Ten Years of Upheaval in the Arab World
and the Workers Required for Its Harvest
In 2011, seismic shifts took place across the Middle East. Mass protests and popular uprisings against oppressive governments stirred an atmosphere of hopeful chaos. Would the Arab world see grassroots reform and would bloodless revolutions free their people from cycles of ineffective and brutal governance? A decade and several wars and regime changes later, the way forward is not as clear nor as hopeful.
Who Are the Arabs?
Perhaps the best way to understand the context of what took place in 2011 is to look at the history of the Arab peoples. Before the advent of Islam in the 600s, Arabs were a loosely affiliated group of Semitic nomads that lived in the region that spanned from the Arabian peninsula to upper Mesopotamia, believed to be descendants of Ishmael. After the death of Muhammed, the last and greatest prophet of Islam, a succession of leaders known as Caliphs ruled and facilitated the spread of Islam in his place. The Abbasid Caliphate, which led the Islamic world from 750-1258 A.D., spread from southern France in the west, China in the east, Turkey in the north, and Sudan in the south. The conquered peoples were often forcefully converted to Islam and absorbed into the Arab identity, speaking Arabic and assimilating to Arab culture.
This Caliphate system lasted until the 20th century when World War I ended the rule of the Ottoman Empire—a Turkish rather than Arab administration. During the War, the British struck a deal with Arab dissidents within the Ottoman Empire: help Britain defeat the Ottomans in the Middle Eastern theatre, and in return Britain will recognize an independent Arab state that stretches from Damascus in Syria to Aden in Yemen. The Arab Army, with the support of the British Expeditionary Forces, successfully expelled the Ottoman powers from the region in what became known as “the Arab Revolt.” Unfortunately, the British reneged on their earlier promises, and under the Sykes-Picot agreement of 1916, the triumphant allied powers partitioned the defeated Ottoman territories into protectorates.
After the Second World War a few decades later, many of the partitioned regions transitioned to self-rule, which indirectly led to an identity crisis: did an Arab citizen primary identity as Arab, or did he think of himself as an Iraqi, Egyptian, or Syrian first?
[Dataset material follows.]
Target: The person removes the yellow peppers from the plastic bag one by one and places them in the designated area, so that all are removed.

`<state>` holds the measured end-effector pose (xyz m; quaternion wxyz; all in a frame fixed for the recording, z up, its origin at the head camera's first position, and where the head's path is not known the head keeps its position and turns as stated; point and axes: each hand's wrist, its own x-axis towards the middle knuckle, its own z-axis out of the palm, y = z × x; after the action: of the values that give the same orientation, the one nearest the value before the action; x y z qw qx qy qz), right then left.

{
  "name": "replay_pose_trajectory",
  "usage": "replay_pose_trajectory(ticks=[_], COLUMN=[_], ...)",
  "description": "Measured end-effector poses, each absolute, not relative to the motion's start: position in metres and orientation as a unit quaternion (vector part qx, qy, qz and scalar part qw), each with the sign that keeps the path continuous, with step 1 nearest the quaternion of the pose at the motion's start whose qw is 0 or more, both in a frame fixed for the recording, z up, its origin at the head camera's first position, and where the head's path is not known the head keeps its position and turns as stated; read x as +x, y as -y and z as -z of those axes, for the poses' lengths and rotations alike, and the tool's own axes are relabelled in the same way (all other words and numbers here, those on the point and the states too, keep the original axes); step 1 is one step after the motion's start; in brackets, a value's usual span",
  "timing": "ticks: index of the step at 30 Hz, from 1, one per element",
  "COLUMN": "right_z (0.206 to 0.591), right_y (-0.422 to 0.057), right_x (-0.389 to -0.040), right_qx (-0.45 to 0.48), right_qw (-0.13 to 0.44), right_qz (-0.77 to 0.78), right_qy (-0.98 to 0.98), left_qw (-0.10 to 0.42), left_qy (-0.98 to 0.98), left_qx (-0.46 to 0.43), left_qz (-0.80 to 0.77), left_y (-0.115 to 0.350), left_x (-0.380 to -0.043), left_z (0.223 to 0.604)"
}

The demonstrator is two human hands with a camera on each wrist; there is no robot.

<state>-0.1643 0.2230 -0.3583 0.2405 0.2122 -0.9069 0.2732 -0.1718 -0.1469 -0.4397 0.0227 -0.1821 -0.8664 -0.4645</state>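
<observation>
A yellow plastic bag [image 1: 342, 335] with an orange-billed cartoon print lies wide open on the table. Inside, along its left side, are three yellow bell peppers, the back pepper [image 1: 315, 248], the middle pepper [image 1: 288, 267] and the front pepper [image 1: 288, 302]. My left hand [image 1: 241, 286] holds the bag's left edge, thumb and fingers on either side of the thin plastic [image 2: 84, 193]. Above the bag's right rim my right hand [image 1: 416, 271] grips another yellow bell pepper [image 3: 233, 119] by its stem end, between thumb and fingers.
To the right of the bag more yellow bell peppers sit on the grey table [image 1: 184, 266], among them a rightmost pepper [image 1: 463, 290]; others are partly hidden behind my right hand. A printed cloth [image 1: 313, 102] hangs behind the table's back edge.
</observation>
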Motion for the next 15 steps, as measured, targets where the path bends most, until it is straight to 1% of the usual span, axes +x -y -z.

Was he for secular democracy or a return to the theocratic Caliphate? Leaders that arose during this time often played off these identities, redirecting the dissatisfaction of their people to exterior forces such as the colonial West that they had just expelled or to the fledgling Jewish state recently established. This new pan-Arab nationalism marked the fifties and sixties. Such movements as Ba’athism were direct results of this movement that sought to build political unity in the Arab World. Unfortunately, many states born with the dream of self-determination through democracy quickly devolved into military dictatorships that left millions of Arabs living lives marked by quiet desperation and degrading oppression. The pressure began to build over the last decades of the 20th century, reaching a boiling point in the 21st.
First years and Early Results (2011-2014)
On December 17, 2010, a 26-year-old Tunisian street vendor Mohamed Bouazizi set himself on fire outside a government office in Sidi Bouzid. The police had recently humiliated him by slapping him publicly and had confiscated a vital part of his business: an electric scale. This act of lone protest by dousing himself in paint thinner and lighting a match—born of sheer desperation and defiance—sparked a revolution that crossed borders. Videos of his suicide spread like wildfire on social media, and a grassroots movement quickly developed. Protests began to swell in Tunisia, spread eastward to Libya and Egypt, and hopped continents to Syria, Yemen, and Bahrain in Asia. People who had suffered years of denied fundamental rights rose en masse and demanded justice, dignity, and good governance.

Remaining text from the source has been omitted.